Aired December 10, 2014 - 08:00   ET

THIS IS A RUSH TRANSCRIPT. THIS COPY MAY NOT BE IN ITS FINAL FORM AND MAY BE UPDATED.


KRISTIE LU STOUT, HOST: I'm Kristie Lu Stout in Hong Kong and welcome to News Stream where news and technology meet.

Now TIME magazine announces the person of the year and it's the Ebola fighters: the doctors and nurses at the front lines of the virus.

Malala Yousafzai and Kailash Satyarthi received their Nobel Peace Prizes in Oslo and giving men the chance to experience what childbirth

feels like. We'll see whether David McKenzie could take the pain.

Just moments ago and TIME magazine has named the fighters of the deadly Ebola virus as the 2014 Persons of the Year. As TIME put it, they

risked and persisted, sacrificed and saved.

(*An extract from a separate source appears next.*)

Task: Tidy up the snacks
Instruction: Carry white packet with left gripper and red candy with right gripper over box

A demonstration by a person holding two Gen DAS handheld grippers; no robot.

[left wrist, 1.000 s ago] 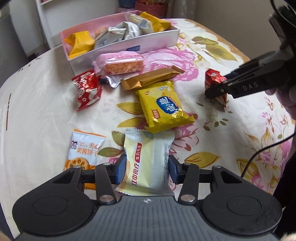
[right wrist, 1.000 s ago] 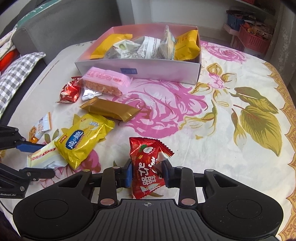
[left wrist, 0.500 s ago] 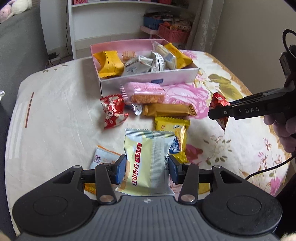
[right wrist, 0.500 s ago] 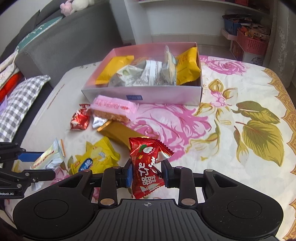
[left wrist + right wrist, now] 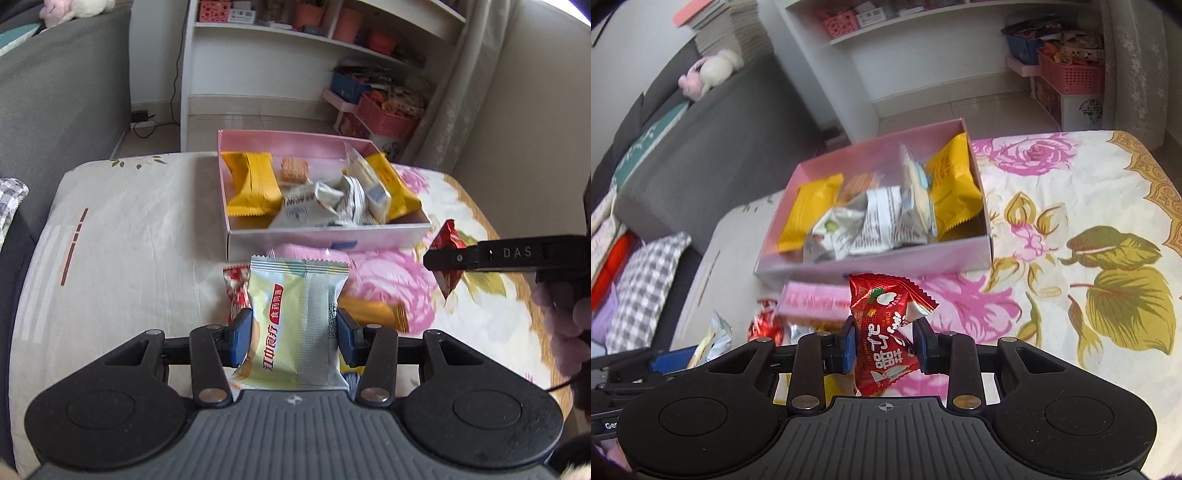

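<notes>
Left gripper (image 5: 293,338) clamps pale-yellow pastry packet (image 5: 295,325) mid-body; right gripper (image 5: 884,349) pinches red candy wrapper (image 5: 882,332); both light, crinkly, slippery

Box (image 5: 325,236): pink. Cloth (image 5: 1071,229): cream, pink roses, olive leaves. Left packet (image 5: 295,325): pale yellow and silver, red label. Right packet (image 5: 882,332): red, white print. Tongs (image 5: 291,338) black, blue pads. Cushion (image 5: 646,288): grey-white check.
</notes>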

Now the virus has plagued the region for decades, but this year it turned into a rampant epidemic.

Now 6,000 people have died, but these front line health care workers, they have braved the contagion on the ground day after day. As TIME's

editor puts it, Ebola is a war.

Now the current outbreak, it began in March. Now doctors on the ground have helped more than 17,000 people who contracted the virus.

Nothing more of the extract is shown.